§ ABOUT THIS TASK:
When a picture appears in the listing, leave it out and copy the rest exactly as it stands.
#####
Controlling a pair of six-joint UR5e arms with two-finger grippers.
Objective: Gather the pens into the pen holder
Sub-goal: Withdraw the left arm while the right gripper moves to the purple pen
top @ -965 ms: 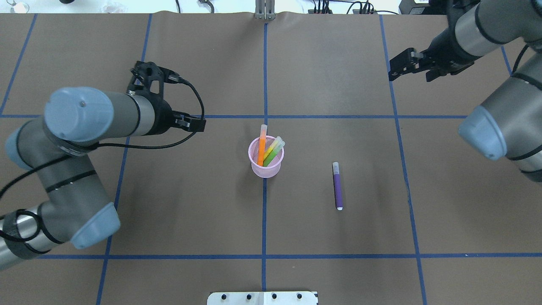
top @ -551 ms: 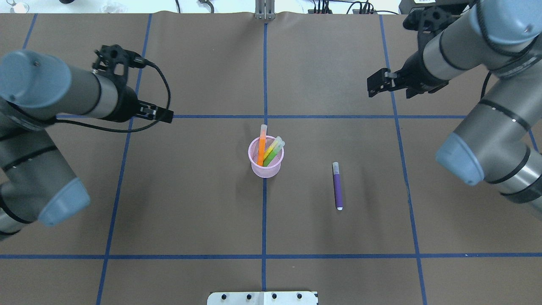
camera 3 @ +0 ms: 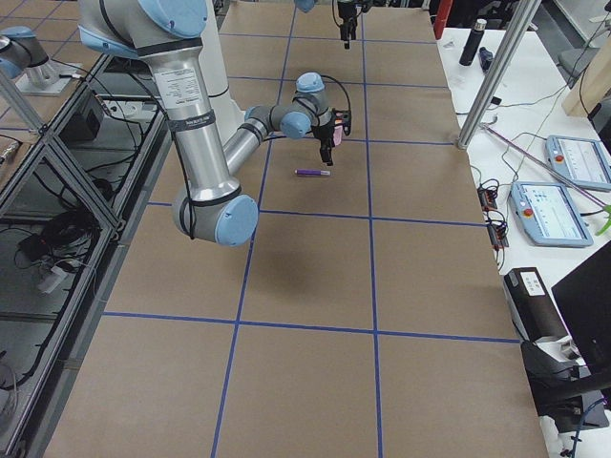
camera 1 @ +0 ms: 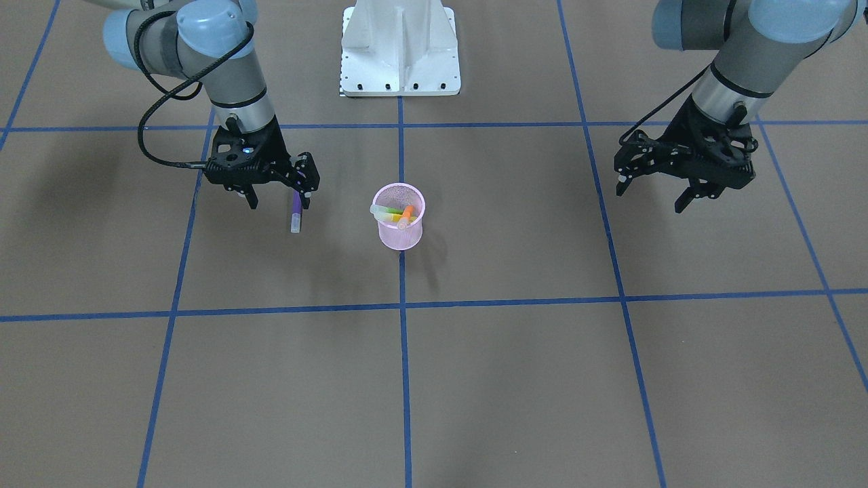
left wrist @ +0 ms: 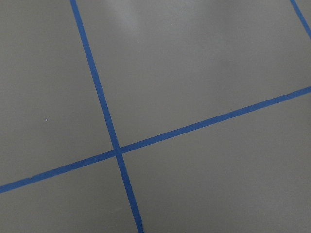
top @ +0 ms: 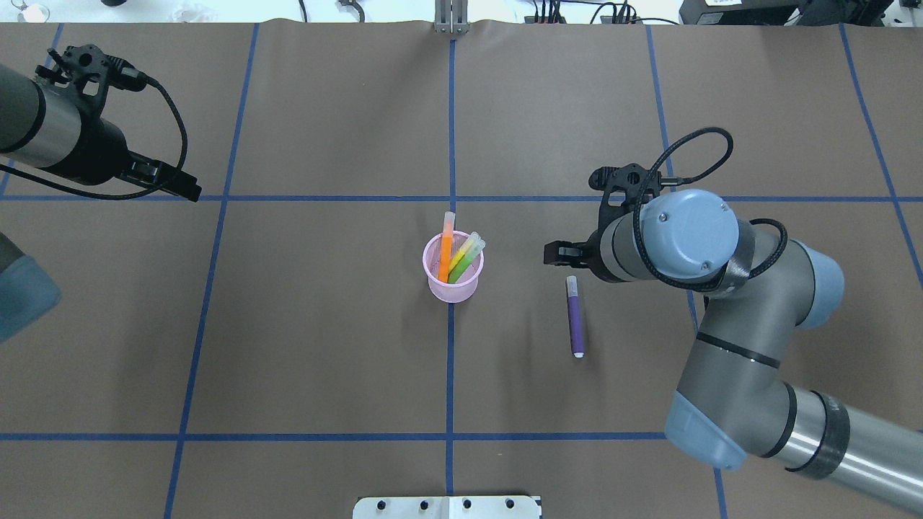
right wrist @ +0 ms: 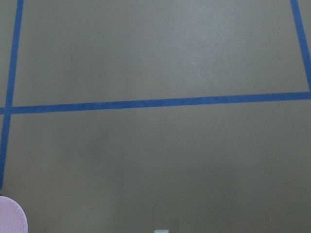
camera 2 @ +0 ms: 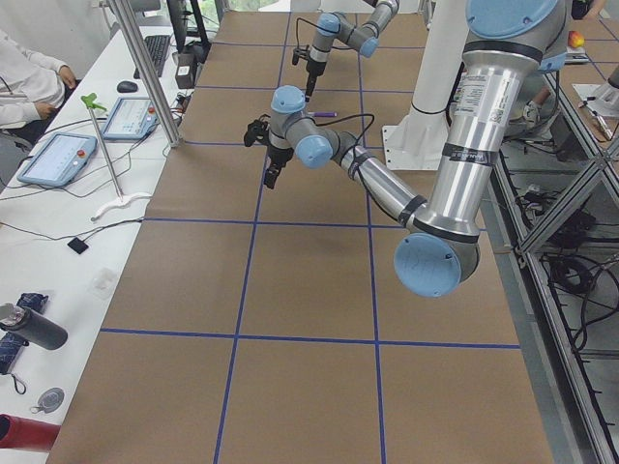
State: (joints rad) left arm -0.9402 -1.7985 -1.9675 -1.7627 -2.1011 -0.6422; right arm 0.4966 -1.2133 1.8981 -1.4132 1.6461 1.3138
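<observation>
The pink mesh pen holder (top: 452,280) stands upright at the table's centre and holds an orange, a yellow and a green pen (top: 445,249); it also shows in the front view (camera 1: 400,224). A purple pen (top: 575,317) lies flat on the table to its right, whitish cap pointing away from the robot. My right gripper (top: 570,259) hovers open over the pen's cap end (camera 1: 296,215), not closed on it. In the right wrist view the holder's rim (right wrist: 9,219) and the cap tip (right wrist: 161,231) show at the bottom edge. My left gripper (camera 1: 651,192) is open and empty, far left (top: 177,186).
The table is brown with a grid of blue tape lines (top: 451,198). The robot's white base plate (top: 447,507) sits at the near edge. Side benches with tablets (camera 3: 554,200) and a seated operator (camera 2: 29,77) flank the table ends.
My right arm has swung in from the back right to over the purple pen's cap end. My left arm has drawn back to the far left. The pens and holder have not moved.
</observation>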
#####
§ SOLVED PROBLEM:
Controlling a pair of six-joint UR5e arms with two-finger grippers.
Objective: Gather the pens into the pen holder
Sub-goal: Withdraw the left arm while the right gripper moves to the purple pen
top @ -965 ms: 
top @ -551 ms: 
camera 3 @ +0 ms: 
camera 1 @ +0 ms: 
left wrist @ +0 ms: 
top @ +0 ms: 
right wrist @ +0 ms: 
camera 2 @ +0 ms: 
State: (joints rad) left arm -0.9402 -1.7985 -1.9675 -1.7627 -2.1011 -0.6422; right arm 0.4966 -1.2133 1.8981 -1.4132 1.6461 1.3138
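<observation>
The pink mesh pen holder (top: 452,280) stands upright at the table's centre and holds an orange, a yellow and a green pen (top: 445,249); it also shows in the front view (camera 1: 400,224). A purple pen (top: 575,317) lies flat on the table to its right, whitish cap pointing away from the robot. My right gripper (top: 570,259) hovers open over the pen's cap end (camera 1: 296,215), not closed on it. In the right wrist view the holder's rim (right wrist: 9,219) and the cap tip (right wrist: 161,231) show at the bottom edge. My left gripper (camera 1: 651,192) is open and empty, far left (top: 177,186).
The table is brown with a grid of blue tape lines (top: 451,198). The robot's white base plate (top: 447,507) sits at the near edge. Side benches with tablets (camera 3: 554,200) and a seated operator (camera 2: 29,77) flank the table ends.
My right arm has swung in from the back right to over the purple pen's cap end. My left arm has drawn back to the far left. The pens and holder have not moved.
</observation>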

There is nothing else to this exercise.